Updated: May 25
By Ulises Pabón
This is the book that ignited my interest in electronics. I can't remember how old I was when I first laid my hands on it but I must have been in my pre-teens. I've hung on to it since. It was published in 1954 so it's probably the oldest first-edition book I have in my library!
There's a statement on page124 that carries an important lesson. I invite you to read the paragraph that accompanies the following illustration and see if you can find it.
The hidden gem is towards the bottom of the paragraph. It reads: "In some instances, transistors will replace electron tubes; in others, transistors and tubes will be partners."
We can't blame the author for making the understatement of the century. He's writing this in 1954! Truth is, though, that transistors, integrated circuits, and later, microprocessors KILLED electron tubes; forget about "being partners". To be fair, they did work together until 2008. That was the last year that a CRT TV was massed produced. CRT stands for Cathode-Ray Tube. If you ever owned a CRT TV or a CRT monitor for your computer, you certainly had a device where transistors were partnering with an electron tube. But that was then and this is now. Today, you might need to visit a museum or find a musician with an audio amplifier powered by tubes to see one.
For those of you who have no idea what I'm talking about, here's a picture of a couple of tubes next to a bare 80386 chip from my days at Intel. The chip is encapsulated inside a commemorative plexiglass paperweight issued in 1985, the year the chip launched. That tiny square, smaller than a dime, holds 275,000 transistors.
For comparison's sake, Apple's recently released M1 chip holds 16 billion transistors. Mind-boggling!

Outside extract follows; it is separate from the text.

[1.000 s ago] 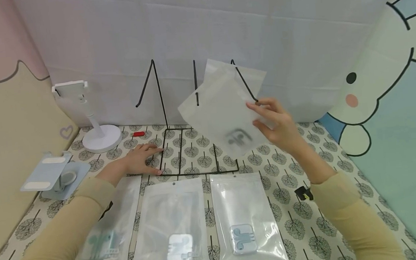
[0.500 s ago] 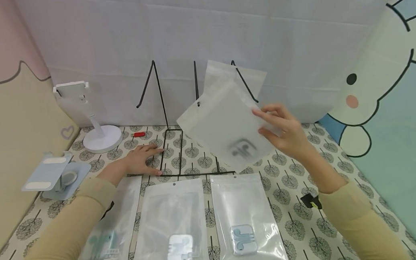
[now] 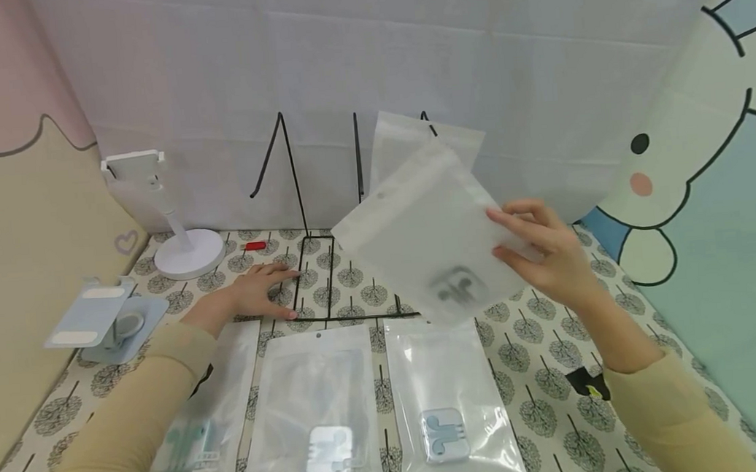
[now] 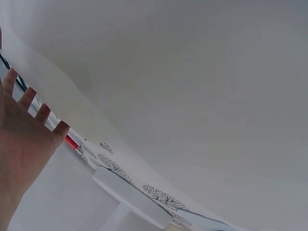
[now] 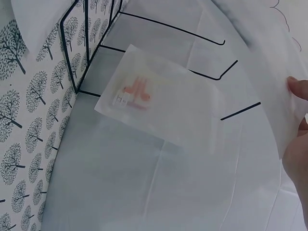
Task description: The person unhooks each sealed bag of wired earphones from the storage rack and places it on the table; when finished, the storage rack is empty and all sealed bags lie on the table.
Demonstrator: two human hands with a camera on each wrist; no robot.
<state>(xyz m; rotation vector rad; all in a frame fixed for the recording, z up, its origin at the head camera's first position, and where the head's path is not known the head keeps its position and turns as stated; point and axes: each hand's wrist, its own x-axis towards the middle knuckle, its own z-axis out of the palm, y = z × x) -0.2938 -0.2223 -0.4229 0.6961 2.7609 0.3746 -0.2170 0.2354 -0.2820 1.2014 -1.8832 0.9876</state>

But I digress. Back to the lesson. What's so special about Morgan's statement? Let me illustrate by paraphrasing him in the following examples:
In some instances, MP3 files will replace vinyl records; in others, MP3 files and vinyl records will be partners.
In some instances, podcast audio will replace radio; in others, podcast audio and radio will be partners.
In some instances, on-demand movies will replace cinema; in others, on-demand movies and cinema will be partners.
In some instances, electric cars will replace fossil fuel cars; in others, electric cars and fossil fuel cars will be partners.
In some instances, blockchain distributed ledgers will replace banks; in others, blockchain distributed ledgers and banks will be partners.
In some instances, lab-grown meat will replace regular meat; in others, lab-grown meat and regular meat will be partners.
You get the point. Substitute your favorite technologies - emergent and mainstream - and complete the sentence. Realize, then, that given enough time, there will be no partnering! The emerging technology will prevail. Period. That's the lesson!
This is tough to swallow. We usually overestimate the impact of technology in the short term and underestimate its impact in the long term. As I go over the list, I can hear myself thinking: "Do you mean to tell me that banks will disappear? No way! That lab-grown meat will substitute the real stuff? Never! Fossil-fuel cars will vanish? Not in my lifetime!"
We usually overestimate the impact of technology in the short team and underestimate its impact in the long term.
Here's the challenge. If you lead a company, a business unit, or a department, you are tasked with creating the future. You respond to today's stakeholders but you owe yourself to tomorrow's. A leader's job is to build the future. We do so by instilling in our organizations a work culture that welcomes change, craves experimentation, and enjoys learning. We do so by opening the organization to new developments and by investing in new capabilities. Our job is not to lessen people's worries by discounting threats. It's to heighten their preparedness and enable them to turn threats into opportunities.
In a nutshell, we might not be around when an emerging technology topples the current mainstream technology, yet we need to lead as if we will be. And that might be the most important lesson of all.